Many barriers can block our path to leadership within the workplace. A lack of confidence may interfere. A fear of “rocking the boat” may stand in our way. Maybe it is a concern that no one will join us in initiating change. Perhaps we do not know where to begin to address the problem. Maybe we have tried to facilitate change in the past and did not achieve our goal. Or maybe the unit is so busy, so hectic that we cannot bear to take on one more responsibility. Finally, we might not want to get involved. We may just want to put in our time and go home. Any one of these barriers can immobilize us and deter us from acting. However, if we do our part to enhance the workplace environment, we will stimulate others to do their part. We’ll also earn the respect of our colleagues for initiating actions that will make the unit a better place to work.

To effectively initiate change, we cannot blindly lead the charge for change. Sometimes we fail to take the time to develop a strong proposal for change or problem resolution. Without a clear plan of action, we are not likely to receive due consideration by our colleagues, manager, other departments, or administration. Information and “know how” are needed to move an initiative forward. First, understand the problem. What do we need to know to fully understand the issue? What are the options for resolving the issue? What resources are needed to address the situation? What is the cost? A cost-benefit analysis might be in order. Second, know and understand the organizational system, particularly those entities that will be involved in addressing the problem. Who is involved? The unit nurses? Patients? Physicians? The manager? Other departments? The chief nursing officer? The chief executive officer? What is the appropriate channel of communication? Who will be our allies? Who can help us with the issue? Who do we need to get “on our side?” Who will not be supportive? What will their objections be?

Time for Action

Once the issue is examined thoroughly, develop an action plan. The action plan should include the problem statement, objective, proposed actions to address the issue, responsible parties, the resources needed (including cost for employee time, equipment, etc., as appropriate), expected outcomes, and a timeline. The plan of action need not be a long formal document. However, it should be developed sufficiently so that all involved are clear about the approaches to resolution of the issue. If the issue will be circulated throughout the organization, it is important to have a more formal proposal. The more impressive the proposal, the more likely it will receive serious consideration.

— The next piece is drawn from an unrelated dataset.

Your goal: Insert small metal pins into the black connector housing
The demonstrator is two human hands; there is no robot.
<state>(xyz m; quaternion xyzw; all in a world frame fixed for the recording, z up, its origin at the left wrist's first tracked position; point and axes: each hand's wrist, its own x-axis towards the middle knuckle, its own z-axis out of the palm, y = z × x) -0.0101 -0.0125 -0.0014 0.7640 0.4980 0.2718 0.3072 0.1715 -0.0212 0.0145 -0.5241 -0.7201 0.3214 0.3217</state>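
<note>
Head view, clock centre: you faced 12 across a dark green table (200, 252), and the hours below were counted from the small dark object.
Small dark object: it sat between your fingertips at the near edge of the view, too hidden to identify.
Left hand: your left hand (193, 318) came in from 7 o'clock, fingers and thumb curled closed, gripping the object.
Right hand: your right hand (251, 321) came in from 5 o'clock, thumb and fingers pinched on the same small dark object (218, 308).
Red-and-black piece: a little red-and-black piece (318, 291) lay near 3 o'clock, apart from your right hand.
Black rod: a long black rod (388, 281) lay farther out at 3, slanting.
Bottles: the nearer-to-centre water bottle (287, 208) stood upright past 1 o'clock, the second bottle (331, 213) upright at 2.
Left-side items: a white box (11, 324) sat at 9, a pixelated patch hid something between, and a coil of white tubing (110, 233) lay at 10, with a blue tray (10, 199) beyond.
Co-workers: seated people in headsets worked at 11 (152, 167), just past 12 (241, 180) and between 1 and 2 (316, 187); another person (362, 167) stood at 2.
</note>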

A good proposal needs a voice or a team of voices that can speak to its value, argue for its feasibility, and be committed to supporting its implementation. One spokesperson is good, but a team of committed supporters and allies adds strength.

Due process is an important factor. It is important to follow the organizational chain of command and to interface with other colleagues or departments that would be affected by or involved in the change process. Attempts to bypass the organization’s communication chain may permanently derail a good proposal.

Empowered nurses can effect change in the workplace with a well thought out plan of action and the support of colleagues and allies. These changes can make a difference in the workplace environment, job satisfaction, and commitment to the organization. A nurse-friendly culture is possible if nurses are willing to be leaders within the workplace.


Way, M., & MacNeil, M. (2006). Organizational characteristics and their effect on health. Nursing Economics, 24(2), 67-76.